En el microcentro de mi corazón, cientos de aves se independizaron demostrando afecto en forma de ósculos subterráneos. Atravesaron los compartimientos y dejaron impregnadas sus querencias. La situación no era redimible, dada la escasez de reclutas sanguíneos, y por lo tanto una grieta insignificante empezó a resquebrajarse. El eslabón superior de la mitad izquierda hizo contacto con una golondrina blanquísima, que retorció sus alas y se abalanzó sobre una de las venas. El conducto se atracó y comenzó a hincharse. Una bandada de avecillas negras rompió la cutícula externa e invadió el paisaje.

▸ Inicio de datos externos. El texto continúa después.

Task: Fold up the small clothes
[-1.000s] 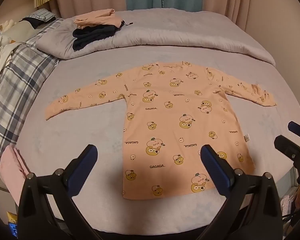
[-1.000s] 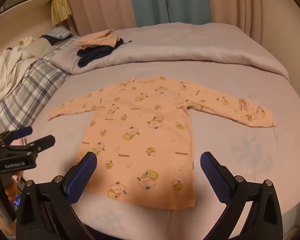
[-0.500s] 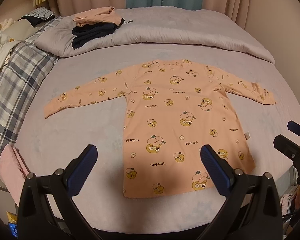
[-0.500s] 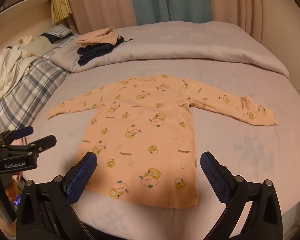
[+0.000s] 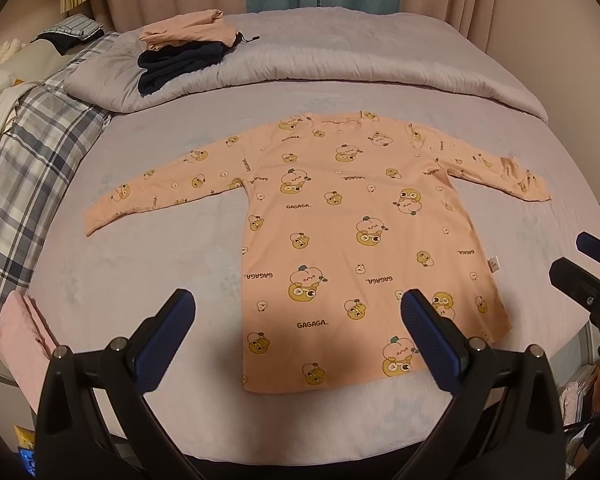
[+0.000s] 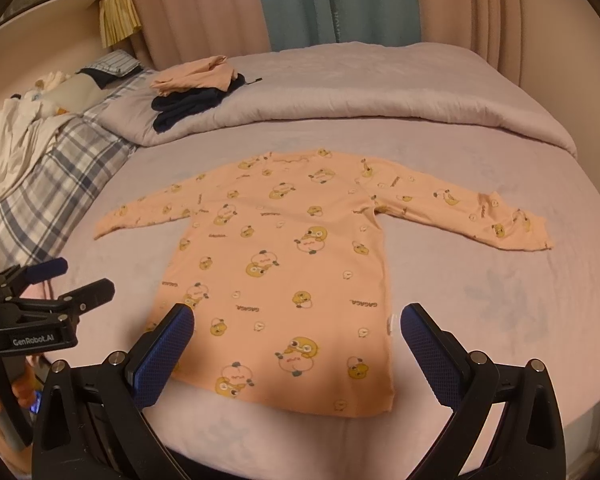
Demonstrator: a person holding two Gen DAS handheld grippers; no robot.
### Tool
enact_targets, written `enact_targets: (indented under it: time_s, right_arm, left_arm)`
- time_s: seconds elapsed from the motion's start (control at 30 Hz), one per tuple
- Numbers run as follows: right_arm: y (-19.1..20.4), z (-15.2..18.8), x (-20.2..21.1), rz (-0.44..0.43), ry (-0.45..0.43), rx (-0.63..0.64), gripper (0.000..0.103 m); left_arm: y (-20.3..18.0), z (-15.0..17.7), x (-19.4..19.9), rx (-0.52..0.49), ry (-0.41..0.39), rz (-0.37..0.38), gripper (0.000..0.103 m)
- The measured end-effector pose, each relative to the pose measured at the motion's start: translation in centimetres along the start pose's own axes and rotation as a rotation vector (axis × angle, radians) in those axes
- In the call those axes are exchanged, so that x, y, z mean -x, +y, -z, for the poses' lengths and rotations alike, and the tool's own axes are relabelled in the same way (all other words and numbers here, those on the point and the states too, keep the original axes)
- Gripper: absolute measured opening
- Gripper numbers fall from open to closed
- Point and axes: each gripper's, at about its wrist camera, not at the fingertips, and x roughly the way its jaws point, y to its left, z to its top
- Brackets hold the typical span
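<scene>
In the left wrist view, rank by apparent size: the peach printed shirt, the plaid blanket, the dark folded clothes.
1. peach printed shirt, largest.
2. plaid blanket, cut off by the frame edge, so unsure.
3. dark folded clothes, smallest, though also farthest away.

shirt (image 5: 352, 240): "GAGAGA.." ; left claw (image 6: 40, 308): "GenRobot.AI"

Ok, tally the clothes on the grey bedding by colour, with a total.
Peach: 2, the shirt spread flat and a folded piece on the duvet.
Navy: 1, the folded garment under that piece.
Total: 3.
</scene>
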Motion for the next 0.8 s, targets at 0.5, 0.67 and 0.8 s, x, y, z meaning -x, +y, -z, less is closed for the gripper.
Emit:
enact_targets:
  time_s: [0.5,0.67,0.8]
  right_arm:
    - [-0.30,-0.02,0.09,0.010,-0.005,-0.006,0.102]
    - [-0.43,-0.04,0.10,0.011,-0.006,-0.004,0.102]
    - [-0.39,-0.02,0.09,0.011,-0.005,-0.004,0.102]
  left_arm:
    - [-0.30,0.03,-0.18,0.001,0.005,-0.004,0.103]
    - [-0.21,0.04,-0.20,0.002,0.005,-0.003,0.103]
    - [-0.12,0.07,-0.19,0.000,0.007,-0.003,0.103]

Aparentaba ser un conflicto ofensivo, pero finalmente se instaló una guerra.
Un cuarto de las blancas sólo habían querido conmemorar su liberación, otras tantas jugueteaban con la situación pero habían dejado marcas entre tontería y tontería. Las negras invadieron el sitio ciegamente, actuando por reflejos. Y algunas libélulas hurtaban sangre, aprovechando la condición colectiva del momento.
Todo era un revoltijo. Algunas de ellas caían desgraciadas, por el manantial de líquido. Se conoce de otras que quedaron impregnadas en mi garganta como adhesivo, aunque no las haya sentido. Cerca del núcleo se encontraba un parque de entrañas sensibles al sonido. Allí vivían insectos pasivos que fumaban habanos prometedores. Es decir, el propio humo del cigarro podía apaciguar la situación de modo que todos tomaran conciencia de los hechos. Y aunque solamente era una leyenda de las afueras de mi corazón, esos bichos raros la estaban aplicando.
No hubo intervalos ni mordiscos atónitos. Ni siquiera rendiciones. Pero al fin y al cabo todos continuaban luchando por diversión o entretenimiento. Y llegada la hora de darse cuenta, una serpiente califa que se alojaba en lo profundo de mí ser, salió a demostrar la barbaridad de la lucha que estaba finalizando. Fracturó nuevamente los conductos, ya que de por sí ésta era mil veces mas grande que mi propio corazón. Respiró el aire aprisionado y emergió velozmente por alguna fosa encontrando su punto final en mi ojo derecho. Estropeó el iris y llevándose consigo un caudal de sangre, tomando velocidad, extendió sus alas de ave reina.